= What this task involves =
Repeat exactly the lines of the entries below from the one with "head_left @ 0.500" through the one with "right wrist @", both ends included, and nothing else.

= Records for the task =
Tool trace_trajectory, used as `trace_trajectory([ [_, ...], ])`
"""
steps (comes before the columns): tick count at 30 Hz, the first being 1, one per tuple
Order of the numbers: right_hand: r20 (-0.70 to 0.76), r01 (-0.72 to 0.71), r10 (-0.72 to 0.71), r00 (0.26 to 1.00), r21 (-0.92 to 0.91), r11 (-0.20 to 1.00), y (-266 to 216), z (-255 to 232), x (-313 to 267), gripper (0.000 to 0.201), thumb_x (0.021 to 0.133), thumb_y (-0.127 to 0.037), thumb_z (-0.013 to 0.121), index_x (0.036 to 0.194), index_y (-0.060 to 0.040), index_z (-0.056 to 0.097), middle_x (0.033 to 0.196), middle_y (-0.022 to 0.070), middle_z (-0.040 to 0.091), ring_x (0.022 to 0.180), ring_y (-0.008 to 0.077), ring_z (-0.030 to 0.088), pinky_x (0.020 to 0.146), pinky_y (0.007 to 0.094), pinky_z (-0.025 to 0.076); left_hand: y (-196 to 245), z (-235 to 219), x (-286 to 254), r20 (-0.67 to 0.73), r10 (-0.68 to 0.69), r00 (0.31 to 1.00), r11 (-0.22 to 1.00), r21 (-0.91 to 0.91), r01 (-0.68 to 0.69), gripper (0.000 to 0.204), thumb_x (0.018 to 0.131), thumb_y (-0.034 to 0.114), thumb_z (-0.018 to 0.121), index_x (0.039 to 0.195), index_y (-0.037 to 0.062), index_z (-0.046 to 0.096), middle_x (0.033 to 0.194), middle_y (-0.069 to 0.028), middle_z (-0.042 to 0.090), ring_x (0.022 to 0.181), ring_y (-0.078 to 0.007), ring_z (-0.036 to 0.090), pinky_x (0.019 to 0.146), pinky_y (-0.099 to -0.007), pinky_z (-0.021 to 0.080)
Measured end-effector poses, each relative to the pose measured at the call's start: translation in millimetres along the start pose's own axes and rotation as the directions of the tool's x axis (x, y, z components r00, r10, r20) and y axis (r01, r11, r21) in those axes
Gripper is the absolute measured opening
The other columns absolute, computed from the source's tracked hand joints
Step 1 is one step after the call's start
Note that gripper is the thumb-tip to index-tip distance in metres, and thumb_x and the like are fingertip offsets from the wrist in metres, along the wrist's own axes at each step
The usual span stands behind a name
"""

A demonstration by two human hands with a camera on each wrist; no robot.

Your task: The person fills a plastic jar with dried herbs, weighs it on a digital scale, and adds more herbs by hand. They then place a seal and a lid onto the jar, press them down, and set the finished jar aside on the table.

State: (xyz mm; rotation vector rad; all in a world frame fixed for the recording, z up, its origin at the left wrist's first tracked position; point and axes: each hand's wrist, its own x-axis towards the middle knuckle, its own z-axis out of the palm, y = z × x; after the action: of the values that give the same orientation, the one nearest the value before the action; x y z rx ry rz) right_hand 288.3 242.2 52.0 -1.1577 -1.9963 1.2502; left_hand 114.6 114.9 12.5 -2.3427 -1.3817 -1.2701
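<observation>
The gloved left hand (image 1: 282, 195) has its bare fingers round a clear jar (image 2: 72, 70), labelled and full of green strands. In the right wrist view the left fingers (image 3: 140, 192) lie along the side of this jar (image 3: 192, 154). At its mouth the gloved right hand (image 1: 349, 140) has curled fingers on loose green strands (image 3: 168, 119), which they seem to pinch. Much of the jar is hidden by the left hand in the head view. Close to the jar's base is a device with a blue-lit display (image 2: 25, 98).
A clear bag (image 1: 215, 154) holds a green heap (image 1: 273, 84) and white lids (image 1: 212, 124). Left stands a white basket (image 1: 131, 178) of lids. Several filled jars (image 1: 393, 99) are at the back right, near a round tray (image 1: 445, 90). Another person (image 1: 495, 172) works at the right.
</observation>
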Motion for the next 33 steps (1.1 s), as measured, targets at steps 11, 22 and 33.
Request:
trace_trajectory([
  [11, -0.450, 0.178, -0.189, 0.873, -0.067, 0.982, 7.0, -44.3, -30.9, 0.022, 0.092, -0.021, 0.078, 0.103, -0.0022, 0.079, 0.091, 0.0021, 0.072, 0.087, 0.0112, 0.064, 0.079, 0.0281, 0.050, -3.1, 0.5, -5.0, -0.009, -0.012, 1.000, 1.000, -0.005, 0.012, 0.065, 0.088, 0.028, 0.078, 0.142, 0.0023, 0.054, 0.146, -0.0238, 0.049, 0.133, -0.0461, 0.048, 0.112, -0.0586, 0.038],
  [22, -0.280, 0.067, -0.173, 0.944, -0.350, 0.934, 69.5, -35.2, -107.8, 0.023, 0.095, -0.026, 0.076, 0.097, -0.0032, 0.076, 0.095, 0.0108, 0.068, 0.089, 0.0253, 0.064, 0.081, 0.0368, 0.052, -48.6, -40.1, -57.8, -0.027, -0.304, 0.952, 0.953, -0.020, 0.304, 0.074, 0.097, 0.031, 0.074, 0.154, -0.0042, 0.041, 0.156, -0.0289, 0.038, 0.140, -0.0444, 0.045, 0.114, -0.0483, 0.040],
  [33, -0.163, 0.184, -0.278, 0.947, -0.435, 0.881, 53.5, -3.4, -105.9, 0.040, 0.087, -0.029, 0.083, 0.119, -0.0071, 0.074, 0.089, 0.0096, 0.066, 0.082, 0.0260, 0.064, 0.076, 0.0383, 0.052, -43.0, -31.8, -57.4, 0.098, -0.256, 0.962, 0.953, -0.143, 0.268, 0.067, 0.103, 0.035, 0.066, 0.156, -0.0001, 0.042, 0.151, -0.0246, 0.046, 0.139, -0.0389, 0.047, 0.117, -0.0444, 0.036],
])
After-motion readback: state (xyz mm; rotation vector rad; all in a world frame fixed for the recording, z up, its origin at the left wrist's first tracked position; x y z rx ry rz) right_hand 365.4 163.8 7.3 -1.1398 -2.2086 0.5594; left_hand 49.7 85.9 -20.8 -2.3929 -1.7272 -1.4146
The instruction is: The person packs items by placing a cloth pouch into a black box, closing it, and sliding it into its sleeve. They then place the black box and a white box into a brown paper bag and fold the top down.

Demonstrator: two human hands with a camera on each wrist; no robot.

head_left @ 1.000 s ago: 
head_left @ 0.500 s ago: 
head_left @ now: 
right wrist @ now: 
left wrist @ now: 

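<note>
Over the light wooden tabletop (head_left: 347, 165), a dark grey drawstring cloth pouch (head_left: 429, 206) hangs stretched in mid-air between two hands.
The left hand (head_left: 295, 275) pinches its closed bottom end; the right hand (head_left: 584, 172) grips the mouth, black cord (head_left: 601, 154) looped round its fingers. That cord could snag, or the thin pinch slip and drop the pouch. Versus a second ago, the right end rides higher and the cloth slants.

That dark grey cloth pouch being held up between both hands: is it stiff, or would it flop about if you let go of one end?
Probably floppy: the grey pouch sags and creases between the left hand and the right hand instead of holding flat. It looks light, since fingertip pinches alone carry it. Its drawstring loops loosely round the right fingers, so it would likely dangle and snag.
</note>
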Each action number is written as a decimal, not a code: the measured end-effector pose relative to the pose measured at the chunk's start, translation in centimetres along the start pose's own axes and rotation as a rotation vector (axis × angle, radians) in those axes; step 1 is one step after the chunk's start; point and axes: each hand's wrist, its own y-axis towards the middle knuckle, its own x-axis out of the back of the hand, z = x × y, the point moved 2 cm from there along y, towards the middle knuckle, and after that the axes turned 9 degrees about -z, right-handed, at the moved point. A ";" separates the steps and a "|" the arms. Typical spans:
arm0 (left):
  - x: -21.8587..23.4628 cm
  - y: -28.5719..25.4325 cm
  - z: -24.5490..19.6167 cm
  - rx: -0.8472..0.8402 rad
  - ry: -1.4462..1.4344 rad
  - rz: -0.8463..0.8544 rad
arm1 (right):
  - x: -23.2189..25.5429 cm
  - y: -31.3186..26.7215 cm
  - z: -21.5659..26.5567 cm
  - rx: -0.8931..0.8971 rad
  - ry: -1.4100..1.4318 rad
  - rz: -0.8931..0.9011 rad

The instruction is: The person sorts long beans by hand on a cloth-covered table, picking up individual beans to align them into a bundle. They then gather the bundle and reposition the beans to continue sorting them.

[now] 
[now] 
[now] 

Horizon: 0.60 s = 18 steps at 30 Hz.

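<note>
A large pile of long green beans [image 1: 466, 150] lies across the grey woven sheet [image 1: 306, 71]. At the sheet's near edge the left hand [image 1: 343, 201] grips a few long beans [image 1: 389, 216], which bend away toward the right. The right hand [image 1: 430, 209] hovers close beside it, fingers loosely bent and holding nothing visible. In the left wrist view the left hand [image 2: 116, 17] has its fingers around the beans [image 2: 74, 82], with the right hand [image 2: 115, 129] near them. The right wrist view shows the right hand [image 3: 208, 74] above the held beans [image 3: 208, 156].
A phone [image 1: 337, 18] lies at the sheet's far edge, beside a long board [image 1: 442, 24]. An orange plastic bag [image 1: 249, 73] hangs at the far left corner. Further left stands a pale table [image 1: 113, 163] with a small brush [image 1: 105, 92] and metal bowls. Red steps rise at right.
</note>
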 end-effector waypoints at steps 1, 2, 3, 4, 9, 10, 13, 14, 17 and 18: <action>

= Solution below =
head_left @ 0.500 s ago: 
head_left @ now: 
right wrist @ now: 

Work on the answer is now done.